The agreement also includes a working holiday scheme capped at 1000 places and enhanced post-study rights for Indian students. However it makes no change to the uncapped nature of all international student visas – a point that appears to have been misunderstood by both Peters and Indian officials promoting the deal.
Politics and pushback
NZ First has long campaigned against high migration, and Peters’ framing of the deal taps directly into public anxieties about cost-of-living pressures and the soft labour market. “Our serious concern is that migration to New Zealand, across the board, is too high, especially given tough economic times,” he said.

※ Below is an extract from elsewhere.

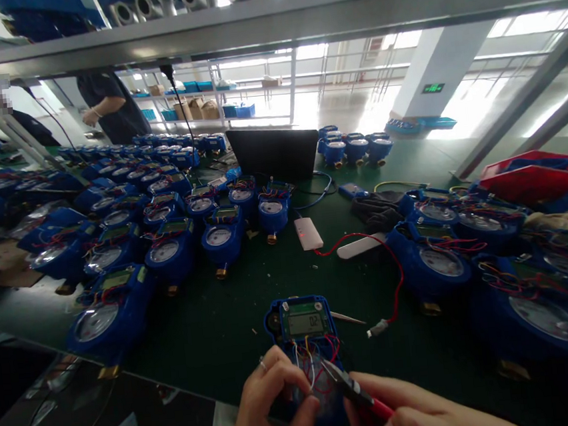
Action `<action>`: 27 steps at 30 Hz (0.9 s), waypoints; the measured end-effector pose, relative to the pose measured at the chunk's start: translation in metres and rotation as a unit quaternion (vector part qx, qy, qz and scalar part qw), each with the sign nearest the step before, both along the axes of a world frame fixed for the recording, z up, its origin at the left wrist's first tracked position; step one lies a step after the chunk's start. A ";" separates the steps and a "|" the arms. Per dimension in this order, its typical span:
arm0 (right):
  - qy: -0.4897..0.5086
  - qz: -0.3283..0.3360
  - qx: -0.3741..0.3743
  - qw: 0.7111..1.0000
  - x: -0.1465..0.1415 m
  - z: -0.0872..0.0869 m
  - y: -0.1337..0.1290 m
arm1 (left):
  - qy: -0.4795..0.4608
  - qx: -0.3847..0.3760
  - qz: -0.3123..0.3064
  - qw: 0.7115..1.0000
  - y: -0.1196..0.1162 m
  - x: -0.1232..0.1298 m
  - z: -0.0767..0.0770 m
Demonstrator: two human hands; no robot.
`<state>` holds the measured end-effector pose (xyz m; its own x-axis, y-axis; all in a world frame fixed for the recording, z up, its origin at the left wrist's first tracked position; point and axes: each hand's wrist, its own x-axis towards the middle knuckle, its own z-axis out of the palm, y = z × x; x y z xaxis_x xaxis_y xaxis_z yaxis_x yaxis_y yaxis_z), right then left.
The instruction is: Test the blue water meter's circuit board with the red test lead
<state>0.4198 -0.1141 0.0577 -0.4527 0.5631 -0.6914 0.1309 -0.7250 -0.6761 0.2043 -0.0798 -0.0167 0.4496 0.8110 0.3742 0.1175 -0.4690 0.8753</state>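
Hands, two, close together over the open meter. Left hand (272,405): thumb and fingertip pinched together on a white wire (312,374). Right hand (408,408): closed around red-handled cutters (370,400), tips among the wires of the open meter.

Far left, beyond the open meter: one person (112,109), dark shirt, forearm bent.
Left of the open meter: rows of blue meters (166,251), clear round windows, coloured wires, on the green counter (242,304).
Beyond it: black panel (275,153), upright.
Landmark: open meter (305,325), blue, before the person, display lit with "0.2", wires loose.
Just right of it: thin pointed tool (348,317).
Beyond it, to the right: white box (309,233), red cable (398,269) with pale connector (378,328), white strip (361,246).
Far right of it: further blue meters (441,261); red bin (536,178).
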 end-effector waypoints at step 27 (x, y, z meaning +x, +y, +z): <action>-0.039 0.036 0.013 0.999 -0.004 -0.005 0.008 | -0.007 -0.074 -0.037 0.997 -0.006 -0.009 -0.001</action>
<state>0.4154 -0.1059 0.0532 -0.4371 0.5494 -0.7121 0.2348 -0.6946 -0.6800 0.1951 -0.0853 -0.0177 0.5063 0.8225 0.2594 0.0748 -0.3415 0.9369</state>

National’s response to Peters’ concerns has been unusually blunt, with prime minister Christopher Luxon saying this week that Peters was “wrong” about the China FTA and “he’s wrong on this one too”. Former ambassador Carl Worker went much further, saying it was “shameful” for a foreign minister to “[take] the domestic messaging of a friendly partner government aimed at promoting support for a positive cooperative project with New Zealand, and [use] it back against that government”.
Labour holds the numbers
With NZ First invoking its agree-to-disagree provision, the fate of the agreement now rests with Labour. Trade legislation will need to pass Parliament, and National cannot do that alone. Labour leader Chris Hipkins says his party is “broadly supportive” of the deal, but wants clarity on how migrant workers will be protected from exploitation, reports The Post’s Harriet Laughton.
Labour trade spokesperson Damien O’Connor has been more direct, describing the agreement as “probably the best deal that we can get”, given the tight timeframe. If Labour ultimately votes it through, Peters will have lost the argument – but succeeded in again dragging migration back to the centre of New Zealand’s political debate.